### Directions
Please retype the listing below exactly, from its opening line through the line where "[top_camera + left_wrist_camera" appears.

*** Given records Section Begins ***

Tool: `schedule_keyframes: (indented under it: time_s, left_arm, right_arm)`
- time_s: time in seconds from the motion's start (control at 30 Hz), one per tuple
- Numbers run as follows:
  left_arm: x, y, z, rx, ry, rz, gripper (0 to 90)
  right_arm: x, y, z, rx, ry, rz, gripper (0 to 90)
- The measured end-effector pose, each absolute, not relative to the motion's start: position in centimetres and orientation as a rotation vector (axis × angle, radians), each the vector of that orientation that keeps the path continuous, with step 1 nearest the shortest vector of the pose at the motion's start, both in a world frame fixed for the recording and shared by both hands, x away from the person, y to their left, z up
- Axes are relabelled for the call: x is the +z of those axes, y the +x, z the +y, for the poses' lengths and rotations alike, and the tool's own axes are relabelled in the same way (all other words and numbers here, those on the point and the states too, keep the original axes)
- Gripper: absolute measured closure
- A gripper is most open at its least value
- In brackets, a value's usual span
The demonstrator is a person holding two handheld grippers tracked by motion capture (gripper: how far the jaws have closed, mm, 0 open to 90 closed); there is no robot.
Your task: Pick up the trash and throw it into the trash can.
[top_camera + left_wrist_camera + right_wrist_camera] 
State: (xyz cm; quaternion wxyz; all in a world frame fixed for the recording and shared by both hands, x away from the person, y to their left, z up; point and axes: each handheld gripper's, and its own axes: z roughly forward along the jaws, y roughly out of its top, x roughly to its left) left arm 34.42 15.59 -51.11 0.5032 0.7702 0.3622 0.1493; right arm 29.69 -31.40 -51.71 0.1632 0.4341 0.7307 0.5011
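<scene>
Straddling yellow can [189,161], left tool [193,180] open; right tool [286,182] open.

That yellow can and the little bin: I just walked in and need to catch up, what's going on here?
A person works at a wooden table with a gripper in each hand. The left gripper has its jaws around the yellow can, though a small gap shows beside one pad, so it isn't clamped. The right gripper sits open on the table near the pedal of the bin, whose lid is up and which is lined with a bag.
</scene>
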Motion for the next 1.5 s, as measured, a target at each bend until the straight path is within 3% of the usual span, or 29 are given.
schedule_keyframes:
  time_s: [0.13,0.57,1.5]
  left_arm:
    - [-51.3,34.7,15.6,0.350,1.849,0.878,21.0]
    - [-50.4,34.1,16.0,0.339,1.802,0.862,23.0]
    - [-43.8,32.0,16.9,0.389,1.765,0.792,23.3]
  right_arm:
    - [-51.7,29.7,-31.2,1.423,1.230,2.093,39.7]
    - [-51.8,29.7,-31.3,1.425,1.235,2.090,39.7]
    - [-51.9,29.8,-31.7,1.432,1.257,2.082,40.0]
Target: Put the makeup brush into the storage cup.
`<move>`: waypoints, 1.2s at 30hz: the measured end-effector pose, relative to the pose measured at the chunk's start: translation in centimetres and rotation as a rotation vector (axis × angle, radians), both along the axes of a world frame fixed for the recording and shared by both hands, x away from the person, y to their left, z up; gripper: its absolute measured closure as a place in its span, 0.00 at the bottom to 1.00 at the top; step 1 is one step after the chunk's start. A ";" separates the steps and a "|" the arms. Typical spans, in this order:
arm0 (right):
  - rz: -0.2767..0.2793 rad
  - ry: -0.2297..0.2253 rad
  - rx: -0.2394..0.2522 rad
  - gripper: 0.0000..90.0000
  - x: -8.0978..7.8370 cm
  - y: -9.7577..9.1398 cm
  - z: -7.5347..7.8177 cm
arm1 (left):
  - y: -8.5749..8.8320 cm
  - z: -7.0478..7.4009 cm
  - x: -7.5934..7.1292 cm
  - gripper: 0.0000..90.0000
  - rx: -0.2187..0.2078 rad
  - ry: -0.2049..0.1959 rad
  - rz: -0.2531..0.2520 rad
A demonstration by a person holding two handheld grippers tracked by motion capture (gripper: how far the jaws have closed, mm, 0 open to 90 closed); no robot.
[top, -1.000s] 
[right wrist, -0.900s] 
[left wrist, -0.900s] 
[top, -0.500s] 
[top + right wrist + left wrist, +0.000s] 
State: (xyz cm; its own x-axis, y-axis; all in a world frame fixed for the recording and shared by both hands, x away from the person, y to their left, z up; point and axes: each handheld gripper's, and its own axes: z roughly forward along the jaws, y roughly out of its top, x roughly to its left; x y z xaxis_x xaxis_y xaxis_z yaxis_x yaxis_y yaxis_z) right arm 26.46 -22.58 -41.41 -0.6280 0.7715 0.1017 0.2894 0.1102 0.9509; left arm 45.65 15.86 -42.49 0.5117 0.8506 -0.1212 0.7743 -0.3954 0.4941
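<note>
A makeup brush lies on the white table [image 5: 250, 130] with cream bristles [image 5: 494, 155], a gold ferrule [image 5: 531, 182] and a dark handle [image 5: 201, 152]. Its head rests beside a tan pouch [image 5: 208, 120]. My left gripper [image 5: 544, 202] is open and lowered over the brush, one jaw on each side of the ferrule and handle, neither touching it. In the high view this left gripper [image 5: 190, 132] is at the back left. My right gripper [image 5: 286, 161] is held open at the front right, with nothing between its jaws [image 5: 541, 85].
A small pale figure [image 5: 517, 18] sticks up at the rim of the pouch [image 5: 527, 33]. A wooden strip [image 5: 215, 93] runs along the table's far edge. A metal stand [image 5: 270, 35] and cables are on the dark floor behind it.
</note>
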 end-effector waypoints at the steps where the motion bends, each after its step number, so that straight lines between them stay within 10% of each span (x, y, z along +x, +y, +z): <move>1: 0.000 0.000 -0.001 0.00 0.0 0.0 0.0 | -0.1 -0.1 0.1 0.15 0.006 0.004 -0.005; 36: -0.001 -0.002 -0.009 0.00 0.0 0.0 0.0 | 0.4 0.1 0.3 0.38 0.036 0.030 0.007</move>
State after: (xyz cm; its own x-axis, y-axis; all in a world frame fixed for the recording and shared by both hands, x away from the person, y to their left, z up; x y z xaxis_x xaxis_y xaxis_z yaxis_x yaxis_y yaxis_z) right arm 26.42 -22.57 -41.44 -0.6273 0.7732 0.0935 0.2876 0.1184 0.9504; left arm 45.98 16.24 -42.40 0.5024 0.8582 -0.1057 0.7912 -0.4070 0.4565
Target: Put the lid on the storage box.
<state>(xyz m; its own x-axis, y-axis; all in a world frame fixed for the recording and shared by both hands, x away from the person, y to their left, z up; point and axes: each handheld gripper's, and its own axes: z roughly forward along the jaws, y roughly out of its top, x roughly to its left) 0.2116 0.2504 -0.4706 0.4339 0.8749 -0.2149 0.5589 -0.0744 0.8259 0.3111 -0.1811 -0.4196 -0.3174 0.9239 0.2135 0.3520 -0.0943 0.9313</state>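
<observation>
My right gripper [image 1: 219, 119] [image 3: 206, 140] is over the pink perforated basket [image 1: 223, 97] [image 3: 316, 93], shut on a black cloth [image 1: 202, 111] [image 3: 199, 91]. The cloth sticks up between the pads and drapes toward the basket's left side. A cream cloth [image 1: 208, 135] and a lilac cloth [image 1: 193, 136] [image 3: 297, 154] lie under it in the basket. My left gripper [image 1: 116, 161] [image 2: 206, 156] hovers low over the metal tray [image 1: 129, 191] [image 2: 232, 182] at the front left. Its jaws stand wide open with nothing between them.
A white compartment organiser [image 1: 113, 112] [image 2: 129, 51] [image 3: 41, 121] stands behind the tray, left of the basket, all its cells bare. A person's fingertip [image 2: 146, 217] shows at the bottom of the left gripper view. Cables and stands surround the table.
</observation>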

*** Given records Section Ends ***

### Output
Tool: `schedule_keyframes: (indented under it: time_s, left_arm, right_arm)`
- time_s: time in seconds from the motion's start (control at 30 Hz), one per tuple
- Numbers run as follows:
  left_arm: x, y, z, rx, ry, rz, gripper (0 to 90)
  right_arm: x, y, z, rx, ry, rz, gripper (0 to 90)
- The measured end-effector pose, each absolute, not relative to the motion's start: position in centimetres and orientation as a rotation vector (axis × angle, radians), each the vector of that orientation that keeps the path continuous, with step 1 nearest the shortest vector of the pose at the motion's start, both in a world frame fixed for the recording and shared by both hands, x away from the person, y to their left, z up
- Axes are relabelled for the call: x is the +z of those axes, y the +x, z the +y, for the poses' lengths and rotations alike, and the tool's own axes are relabelled in the same way (all other words and numbers here, those on the point and the states too, keep the original axes)
- Gripper: absolute measured closure
- A gripper is most open at its least value
- In brackets, a value's usual span
The demonstrator is a person holding two handheld grippers tracked by motion capture (gripper: how far the jaws have closed, mm, 0 open to 90 closed); there is no robot.
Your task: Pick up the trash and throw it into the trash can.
[top_camera + left_wrist_camera + right_wrist_camera] 

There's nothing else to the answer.